In Depth: Obama and Romney square off in second debateNew York CityNew York CityNYC events & culture
Governor Mitt Romney and President Barack Obama met on Tuesday night for the second presidential debate at Hofstra
University in New York. With a first round win for Romney, and a questionable victor in the Vice Presidential Debate, pressure to perform was on the President.
Set in Town Hall style, community members and students posed personal concerns to each candidate. While the incumbent and GOP (Grand Old Party–Republican) nominee planned to pull no punches, neither did the audience members. The first question, coming from a university sophomore, voiced fear in graduating during the recession.
Winning the pre-debate coin toss, Romney was first to answer. Clearly wanting to exhaust his two-minute limit, the GOP-contender reminded listeners his preference for government grants for students. He also voiced his distaste for the Presidents “crushing” taxes on middle class families — a sore spot for the administration. A strong start for a surging candidate.
Obama, on the other hand, attempted a smooth start. Addressing the same question the President emphasized growing employment numbers and necessity to work together for economic success. But Obama focused more on Romney’s “let Detroit go bankrupt” gaffe and energy independence than an actual answer. A muddled first response that distressed, already worried, Democrats.
As the night wore on the President found his old charisma. Hitting the GOP nominee on his rather cryptic plan for government spending, extension of Bush-tax cuts and, possibly the biggest gaffe of the campaign, the infamous “47%” comment.
Romney wasn’t without a few barbs of his own. Countering Obama’s auto industry assault, the Governor asserted bankruptcy was necessary for rebuilding, and, in fact, the administration let it happen. Romney, then aggressively questioned the President on the rising deficit over the last four years.
It was CNN Moderator Candy Crowley who landed the knock-out punch though. During a discussion on the Benghazi attack — in which four Americans, including US Ambassador Christopher Stevens, were killed — Romney criticized the President’s intel and lack of security in Libya. The heated exchange climaxed when Romney claimed Obama took 14 days to condemn the attack as an act of terror. The President rejected and suggested consulting the transcript. This prompted an interjection from Crowley:
“He — he did call it an act of terror.” Crowley stated, “It did as well take — it did as well take two weeks or so for the whole idea there being a riot out there about this tape to come out.”

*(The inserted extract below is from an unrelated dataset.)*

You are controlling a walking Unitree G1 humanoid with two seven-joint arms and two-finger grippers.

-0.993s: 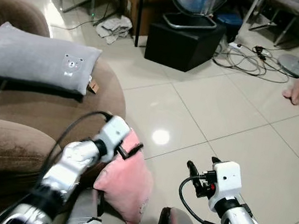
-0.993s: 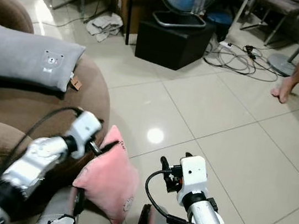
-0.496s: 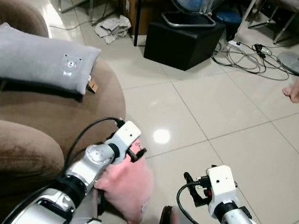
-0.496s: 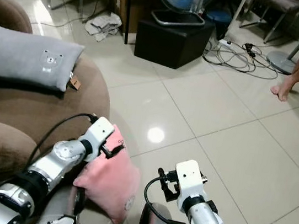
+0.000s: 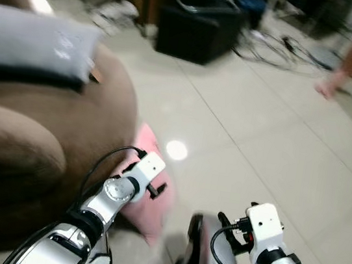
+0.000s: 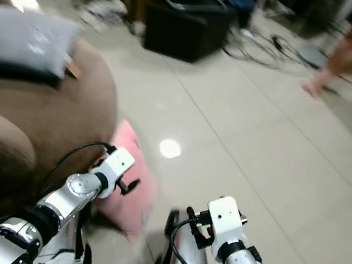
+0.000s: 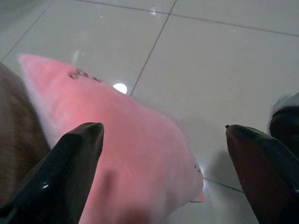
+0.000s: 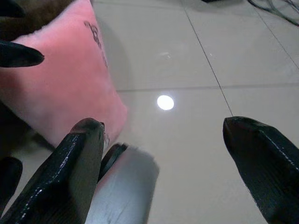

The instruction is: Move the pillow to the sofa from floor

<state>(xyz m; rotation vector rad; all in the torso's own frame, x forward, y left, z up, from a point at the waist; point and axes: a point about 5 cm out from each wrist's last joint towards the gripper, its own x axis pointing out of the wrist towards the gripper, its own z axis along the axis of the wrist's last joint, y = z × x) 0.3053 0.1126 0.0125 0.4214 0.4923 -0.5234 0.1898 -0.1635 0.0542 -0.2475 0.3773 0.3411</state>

This live fact-check, which sent a ripple of applause through audience members, caused waves on social media. With most listeners focusing solely on the first half of Crowley’s response, GOP blogs instantly condemned the moderator while Democratic ones lauded her. Regardless of debatable semantics, the damage had been done and Obama narrowly out-performed his opponent.
As the night wrapped up, both candidates took home mixed results. Romney brought momentum from the first debate and continued a hard-lined assault on the economy. But the Governor’s do-it-yourself business rhetoric keeps undecided voters weary on what institutions he will cut. Obama, like his Vice President, was not there to be polite. The President hit Romney where it hurts and reasserted his message of working together to re-build America.
Though Obama may be the victor in this battle, both candidates are far from winning the war.